The components of current inhibited by iberiotoxin and GxTX-1E had different kinetics and voltage dependence, as was most evident by the currents during a step to −48 mV following the 50 ms step to +2 mV. Iberiotoxin had no effect on the sizeable tail current at −48 mV, suggesting that BK channels deactivate rapidly and completely at −48 mV. However, GxTX-1E strongly inhibited the slowly decaying current at −48 mV and also completely inhibited a remaining tail current at −63 mV, suggesting that this slowly deactivating component of current is carried largely by Kv2 channels. In collected results, the current at −48 mV was nearly untouched by iberiotoxin (reduction of 5 ± 4%, n = 7) and was inhibited 69 ± 4% by 100 nm GxTX-1E (n = 7). The slow deactivation of Kv2 current fits well with previous results obtained with both cloned and native Kv2 channels (McCrossan et al., 2003; Misonou et al., 2005; Liu and Bean, 2014).
To explore whether BK or Kv2 channels activate rapidly enough to be activated during action potentials, we examined activation of potassium current during action potential waveforms applied as the voltage command. The action potential waveform used as voltage command was previously recorded during spontaneous firing in a different dopaminergic neuron in brain slice studied with the same internal and external solutions (except for omission of tetrodotoxin). The action potential waveform was applied in the same sweep as the voltage steps, so we could compare the block of BK and Kv2 currents during the same application of iberiotoxin and GxTX-1E. To isolate ionic current, we eliminated most capacitative current using the capacity-correction circuit in the amplifier and then additionally corrected any remaining capacitative current by applying a point-by-point capacity correction on the current records, using a 5 mV hyperpolarizing step to define remaining capacity current. The inward sodium current evoked during the rising phase of the action potential was blocked by TTX, leaving a large outward current during the repolarizing phase of the spike. As shown in Figure 1B, both iberiotoxin and GxTX-1E inhibited a substantial fraction of this outward current. In collected results, 150 nm iberiotoxin inhibited peak action potential-evoked current by 59 ± 9% and 100 nm GxTX-1E inhibited 24 ± 7% (n = 7) of the initial peak current. The currents blocked by iberiotoxin and GxTX-1E had different kinetics, with GxTX-1E inhibiting a longer-lasting component of current during the late falling phase and afterhyperpolarization of the action potential. This fits well with the slowly deactivating component of Kv2 current evident in the tail currents in Figure 1A.

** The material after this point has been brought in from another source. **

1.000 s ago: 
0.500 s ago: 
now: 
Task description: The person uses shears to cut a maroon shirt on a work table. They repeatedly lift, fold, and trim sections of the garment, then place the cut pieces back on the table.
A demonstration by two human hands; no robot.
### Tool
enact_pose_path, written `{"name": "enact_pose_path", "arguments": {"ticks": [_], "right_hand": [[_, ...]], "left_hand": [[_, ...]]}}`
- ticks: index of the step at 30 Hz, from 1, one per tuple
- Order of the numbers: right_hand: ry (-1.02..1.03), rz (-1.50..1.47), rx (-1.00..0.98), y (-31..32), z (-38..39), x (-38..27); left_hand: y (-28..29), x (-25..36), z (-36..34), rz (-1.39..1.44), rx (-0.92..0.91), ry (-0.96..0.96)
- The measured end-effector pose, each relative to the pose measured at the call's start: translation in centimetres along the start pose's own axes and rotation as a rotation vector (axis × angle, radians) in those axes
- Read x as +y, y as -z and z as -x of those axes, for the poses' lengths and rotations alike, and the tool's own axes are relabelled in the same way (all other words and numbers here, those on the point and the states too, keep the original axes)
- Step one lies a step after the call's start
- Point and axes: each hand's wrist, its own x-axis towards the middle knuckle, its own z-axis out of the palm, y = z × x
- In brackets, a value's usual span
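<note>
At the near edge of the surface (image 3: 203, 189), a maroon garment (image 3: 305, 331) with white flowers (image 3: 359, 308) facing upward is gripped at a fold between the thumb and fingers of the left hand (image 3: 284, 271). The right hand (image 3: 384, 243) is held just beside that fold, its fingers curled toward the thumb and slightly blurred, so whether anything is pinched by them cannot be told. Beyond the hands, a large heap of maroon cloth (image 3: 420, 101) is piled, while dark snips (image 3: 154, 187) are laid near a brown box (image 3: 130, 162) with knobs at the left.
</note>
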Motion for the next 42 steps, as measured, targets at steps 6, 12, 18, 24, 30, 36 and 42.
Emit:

Because the component of GxTX-1E-sensitive current flowing late in the spike waveform is not reflected in the reduction of peak spike-evoked current, we also quantified the effects of BK and Kv2 channel inhibition on integrated outward current evoked by the spike. Iberiotoxin inhibited integrated outward current by 48 ± 9% and GxTX-1E inhibited integrated current by 37 ± 7% (n = 7).
It is important to note that the total potassium current flowing during the action potential is larger than the net outward current, because inward calcium current also flows during the falling phase of the action potential (Puopolo et al., 2007). Therefore, the fractional reduction of the net outward current is larger than fractional reduction of total potassium current. Nevertheless, the results make it clear that both BK and Kv2 channels are activated during spike waveforms and that each contributes a sizeable fraction of overall potassium current during the spike repolarization, with Kv2 channels contributing a longer-lasting current. The significant contribution of Kv2 channels to action potential repolarization despite their relatively slow activation kinetics is consistent with previous results in other neuronal types including sympathetic neurons (Malin and Nerbonne, 2002; Liu and Bean, 2014), auditory neurons of the ventral and medial nuclei of the trapezoid body (Tong et al., 2013), and hippocampal CA1 pyramidal neurons (Liu and Bean, 2014).
Differential effects of BK and Kv2 inhibition on action potential shape
We next examined the effects of inhibiting Kv2 and BK current on action potential and firing patterns in current-clamp experiments. Figure 2 illustrates the effect of Kv2 inhibition by GxTX-1E on action potentials during spontaneous pacemaking. GxTX-1E decreased the rate of spike repolarization, especially in the late phase of repolarization, and resulted in a reduction of the afterhyperpolarization following the spike. Spike width (measured at spike threshold to capture the effects on the late phase of repolarization) increased from 2.69 ± 0.12 ms in control to 3.05 ± 0.20 ms with 100 nm GxTX-1E (n = 6; significant at 0.05). The afterhyperpolarization (measured at the trough following the action potential) depolarized by an average of 6.7 ± 1.0 mV, from −73.0 ± 1.3 to −66.3 ± 1.1 mV (n = 6; significant at 0.05). These effects on spike shape were accompanied by an increase in pacemaking frequency, from 2.7 ± 0.2 to 3.8 ± 0.4 Hz (n = 6; significant at 0.05).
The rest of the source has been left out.